● TASK BRIEF
From the first line of the listing, copy each line exactly until you have included the line with "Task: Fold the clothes"; leave out the pictures.

● RECORDS FOR THE EXERCISE
________________________________________
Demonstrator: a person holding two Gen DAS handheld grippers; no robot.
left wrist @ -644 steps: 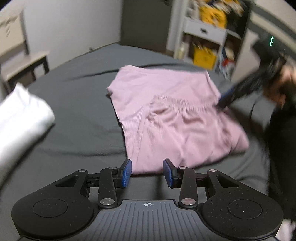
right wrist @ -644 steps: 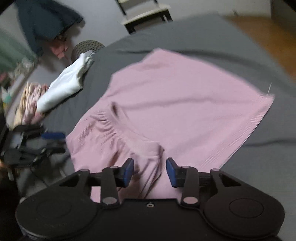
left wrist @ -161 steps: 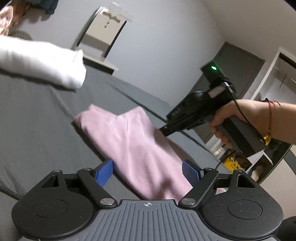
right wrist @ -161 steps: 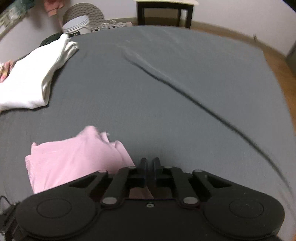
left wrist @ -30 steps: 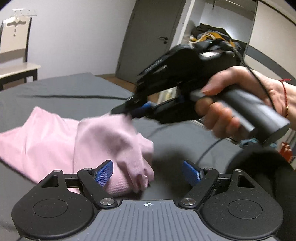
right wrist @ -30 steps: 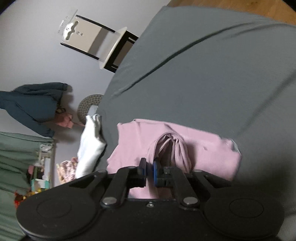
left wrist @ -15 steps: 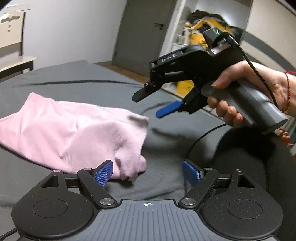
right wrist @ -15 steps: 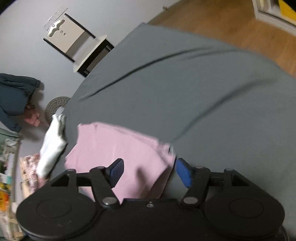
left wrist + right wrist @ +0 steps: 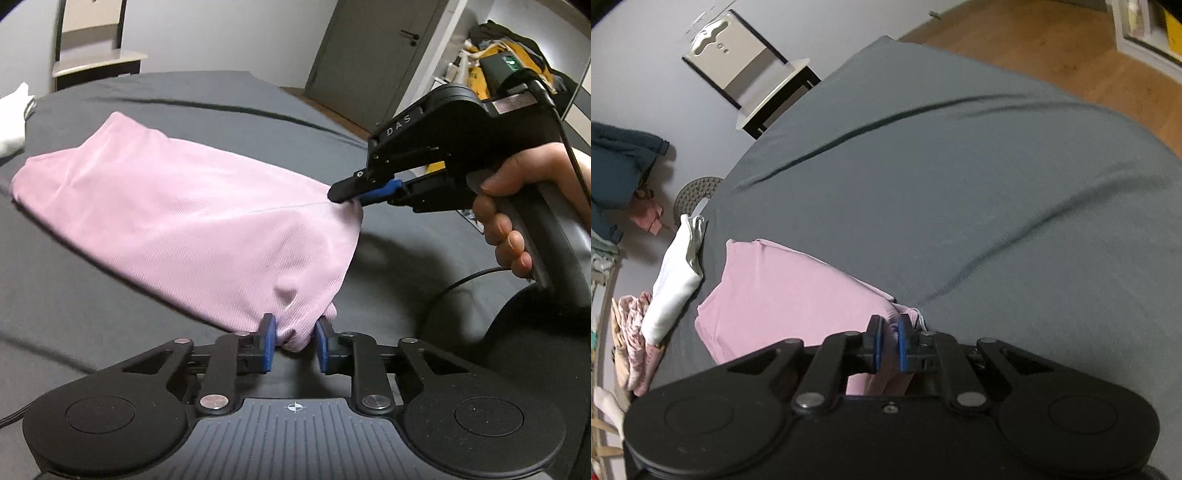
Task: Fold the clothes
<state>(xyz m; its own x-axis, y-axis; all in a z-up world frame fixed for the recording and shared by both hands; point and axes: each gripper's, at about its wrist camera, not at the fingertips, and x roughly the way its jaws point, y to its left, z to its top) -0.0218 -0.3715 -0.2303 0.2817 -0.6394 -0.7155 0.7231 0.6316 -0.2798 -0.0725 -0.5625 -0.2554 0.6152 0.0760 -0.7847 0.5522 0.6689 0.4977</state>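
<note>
While both tools pinch the near edge of the pink garment [image 9: 192,221], the cloth hangs between them like a shallow tent, its far end resting on the grey bed sheet [image 9: 92,314]. Furthest to the left of the fingers in the left wrist view, a white folded item [image 9: 11,122] lies at the edge of the bed, well apart from the work. Next comes the garment itself, spreading away ahead of the fingers. The left gripper [image 9: 293,345] has its blue pads narrowed on a bunched lower corner, with fabric filling the gap between them. Up and to the right of those fingers, the right gripper [image 9: 347,194] is clamped on the other corner, held by the person's hand [image 9: 517,218]. In the right wrist view its pads sit nearly together with pink cloth pinched between them [image 9: 888,341], and the garment [image 9: 783,295] runs off to the left of the fingers toward a white bundle [image 9: 674,273].

By my judgement the cloth is light, soft and ribbed (it sags and puckers wherever it is unsupported), so it should drape easily and hold no shape of its own. Corners and hemmed edges look like the best places to take hold, since several layers bunch there and give the pads something to bite. A shallow pinch may let an inner layer slip out, and uneven tension between the two corners would skew the fold.
</note>
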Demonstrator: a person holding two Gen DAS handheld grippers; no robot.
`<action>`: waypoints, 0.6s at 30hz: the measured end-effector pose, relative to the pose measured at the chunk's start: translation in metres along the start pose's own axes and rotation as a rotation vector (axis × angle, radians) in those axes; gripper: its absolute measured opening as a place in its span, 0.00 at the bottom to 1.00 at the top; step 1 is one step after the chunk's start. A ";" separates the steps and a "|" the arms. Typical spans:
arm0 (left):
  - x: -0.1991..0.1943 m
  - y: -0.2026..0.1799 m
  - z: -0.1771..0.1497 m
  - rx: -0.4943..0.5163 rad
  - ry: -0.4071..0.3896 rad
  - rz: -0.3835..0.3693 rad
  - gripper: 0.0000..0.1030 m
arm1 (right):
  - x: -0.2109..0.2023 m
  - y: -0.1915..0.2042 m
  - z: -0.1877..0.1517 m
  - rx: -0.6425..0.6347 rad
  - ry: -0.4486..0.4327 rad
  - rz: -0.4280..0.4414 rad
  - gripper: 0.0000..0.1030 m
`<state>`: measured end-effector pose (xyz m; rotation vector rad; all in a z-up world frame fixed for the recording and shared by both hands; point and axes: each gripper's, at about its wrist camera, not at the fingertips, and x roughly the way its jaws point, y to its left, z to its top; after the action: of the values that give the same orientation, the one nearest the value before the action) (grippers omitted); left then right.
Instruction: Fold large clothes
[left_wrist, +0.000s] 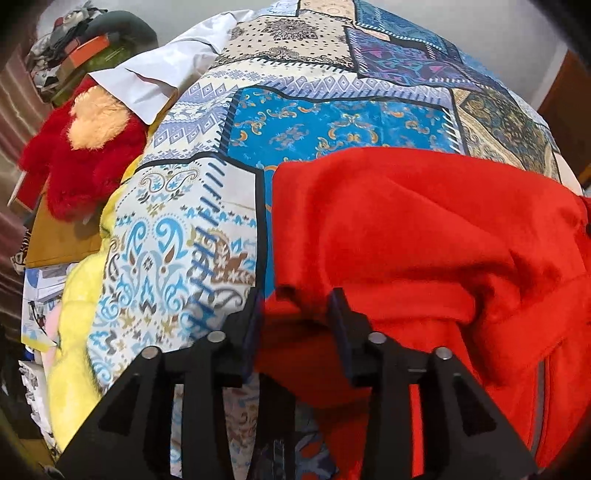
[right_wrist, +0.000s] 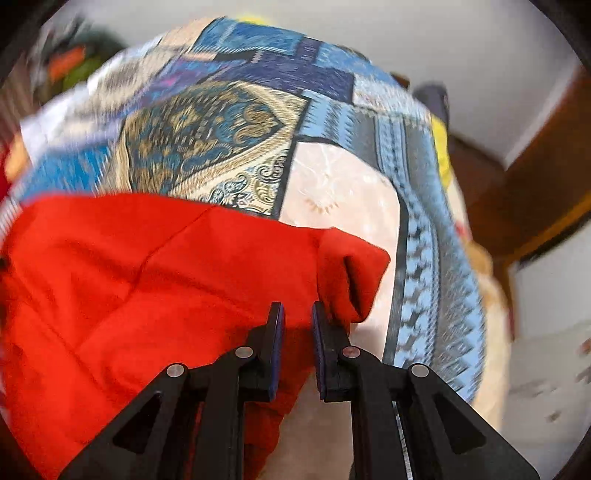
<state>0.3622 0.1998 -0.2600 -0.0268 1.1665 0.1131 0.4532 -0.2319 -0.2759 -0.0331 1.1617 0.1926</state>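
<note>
The step in hand looks like the laying-down of a fold: the red garment (left_wrist: 424, 236) lies on the bed, on the patchwork bedspread (left_wrist: 332, 122), bunched and doubled over itself, and both tools work along its near edge.

The left tool (left_wrist: 295, 306) stands with its jaws apart. The corner of the red cloth sits in the gap between them, but the pads do not press on it, so I judge this end to be let go. The right tool (right_wrist: 298, 321) has its jaws drawn nearly together over the opposite end of the garment; red cloth runs between them and appears pinched there, though the view is blurred and the pinch itself is hard to see.

Next, I judge, the right end must be set flat and let go as well; then a fresh hold is needed on an edge or corner for the following fold, with the wrinkles drawn out first.

The garment is a soft, fleecy, bright red piece, thick enough to hold rounded folds. A grey strip, perhaps a zip or trim, shows along its near right part in the left view. It lies loosely heaped, not yet a neat rectangle. A red plush toy (left_wrist: 85, 147) sits well apart at the bed's far left side.
</note>
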 end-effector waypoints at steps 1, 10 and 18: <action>-0.003 -0.001 -0.002 0.012 0.000 0.008 0.44 | -0.004 -0.006 -0.001 0.040 0.004 0.043 0.10; -0.044 0.007 0.028 -0.006 -0.117 0.059 0.80 | -0.060 -0.040 0.010 0.165 -0.115 0.079 0.10; 0.010 -0.004 0.073 -0.061 -0.052 0.005 0.84 | -0.021 -0.009 0.033 0.093 -0.078 0.047 0.10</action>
<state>0.4335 0.2019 -0.2402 -0.0747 1.1112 0.1529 0.4768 -0.2393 -0.2445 0.0831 1.0928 0.1795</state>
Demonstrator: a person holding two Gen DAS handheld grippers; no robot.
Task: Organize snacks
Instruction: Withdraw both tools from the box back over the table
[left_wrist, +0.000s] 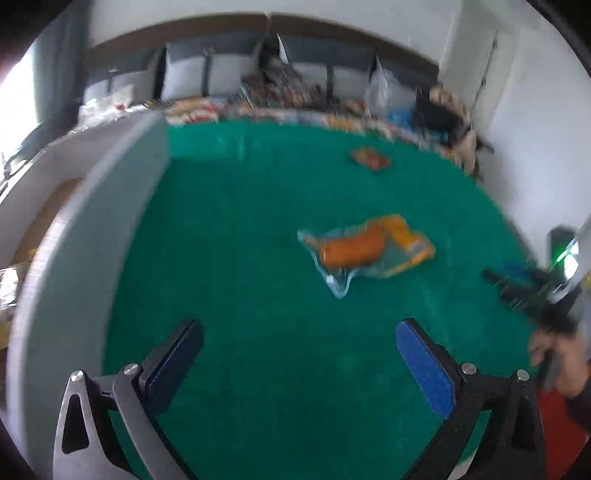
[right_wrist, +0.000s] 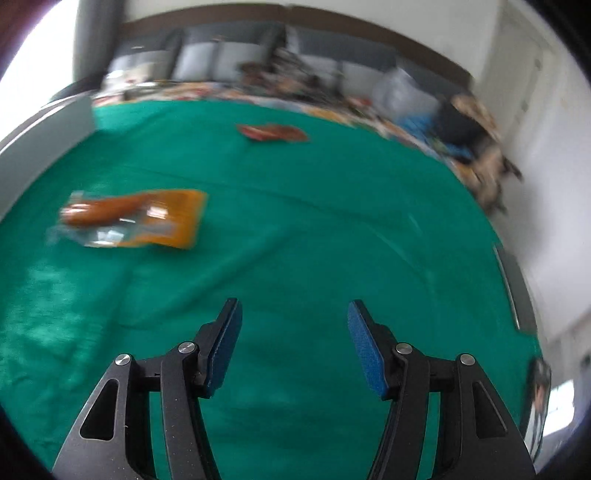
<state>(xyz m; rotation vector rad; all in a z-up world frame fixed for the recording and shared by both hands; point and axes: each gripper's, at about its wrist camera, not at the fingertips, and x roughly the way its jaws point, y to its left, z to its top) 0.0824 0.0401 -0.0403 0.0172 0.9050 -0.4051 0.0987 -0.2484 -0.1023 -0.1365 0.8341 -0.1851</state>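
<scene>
An orange sausage snack in a clear and orange packet lies on the green cloth, ahead and slightly right of my left gripper, which is open and empty. The same packet shows in the right wrist view, far to the left of my right gripper, also open and empty. A small red-brown snack packet lies farther back on the cloth; it also shows in the right wrist view. The right gripper appears at the right edge of the left wrist view.
A grey-white box wall stands along the left side of the green cloth. A cluttered strip of snack packets lines the far edge, with a sofa behind. A white wall stands to the right.
</scene>
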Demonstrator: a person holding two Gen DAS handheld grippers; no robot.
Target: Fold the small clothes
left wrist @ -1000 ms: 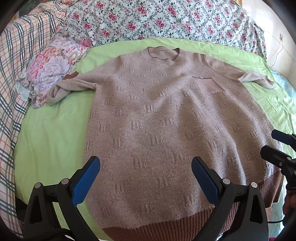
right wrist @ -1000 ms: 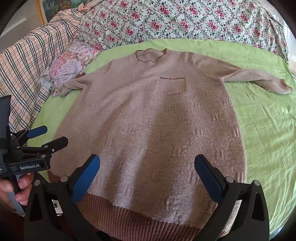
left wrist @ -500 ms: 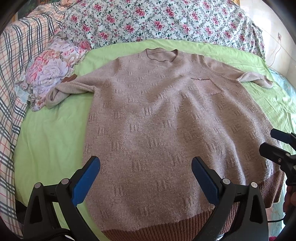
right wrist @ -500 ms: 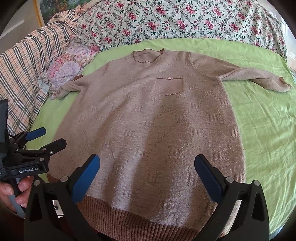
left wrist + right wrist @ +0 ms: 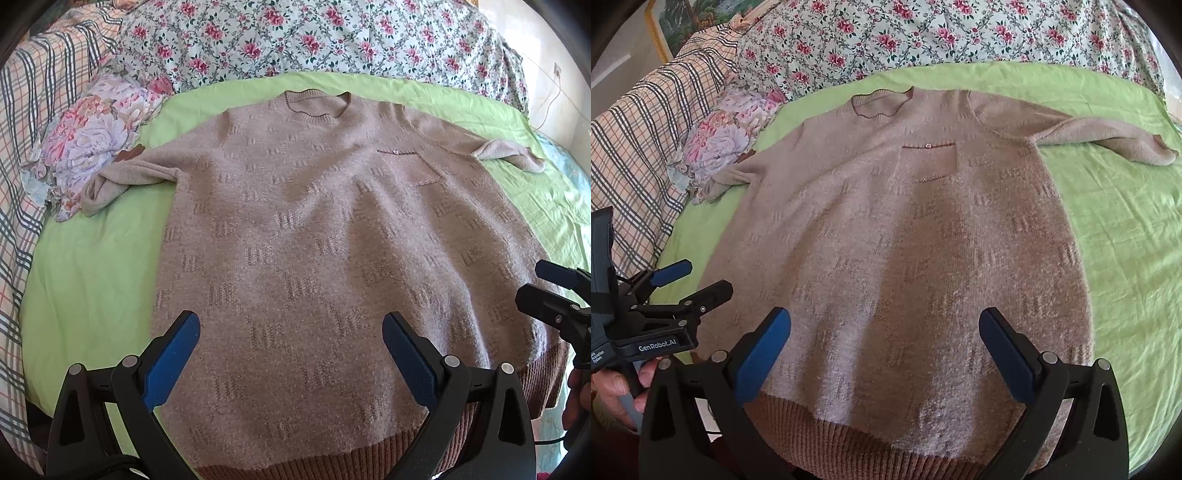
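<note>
Left wrist view: the beige knit sweater (image 5: 325, 236) lies face up and spread flat on the green bedsheet (image 5: 92, 258), collar toward the floral bedcover (image 5: 314, 37), ribbed brown hem (image 5: 332, 463) nearest the camera. Its sleeve (image 5: 122, 181) on the picture's left is bunched, the cuff touching a crumpled floral cloth (image 5: 92, 133); the other sleeve (image 5: 506, 151) lies out to the side, doubled at its end. The left tool (image 5: 291, 354) hovers above the lower body of the sweater, its blue pads spread wide with nothing between them. At the right edge the right tool (image 5: 550, 291) shows from the side, fingers parted and empty.

Right wrist view: the same sweater (image 5: 905, 251) fills the bed, chest pocket (image 5: 929, 162) up, the long sleeve (image 5: 1108, 138) stretched across the bedsheet (image 5: 1126, 240). The right tool (image 5: 886, 350) also hangs over the hem (image 5: 849, 439) region, pads wide apart, holding nothing. The left tool (image 5: 690, 280) appears at the left beside the sweater's side edge, jaws apart, near a plaid blanket (image 5: 639, 147).

Judged from this, no fold has been made: body and both sleeves are laid out single-layer, so the work stands at its very start. Everything is left, likely sleeves brought in, then the body doubled up from the hem.
</note>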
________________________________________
● TASK OUTPUT
Demonstrator: a person holding two Gen DAS handheld grippers; no robot.
left wrist @ -644 steps: 
right wrist @ -644 steps: 
left wrist @ -161 steps: 
right wrist @ -161 steps: 
left wrist @ -30 steps: 
right wrist @ -30 steps: 
left wrist @ -15 steps: 
right wrist @ -15 steps: 
left wrist + right wrist @ +0 steps: 
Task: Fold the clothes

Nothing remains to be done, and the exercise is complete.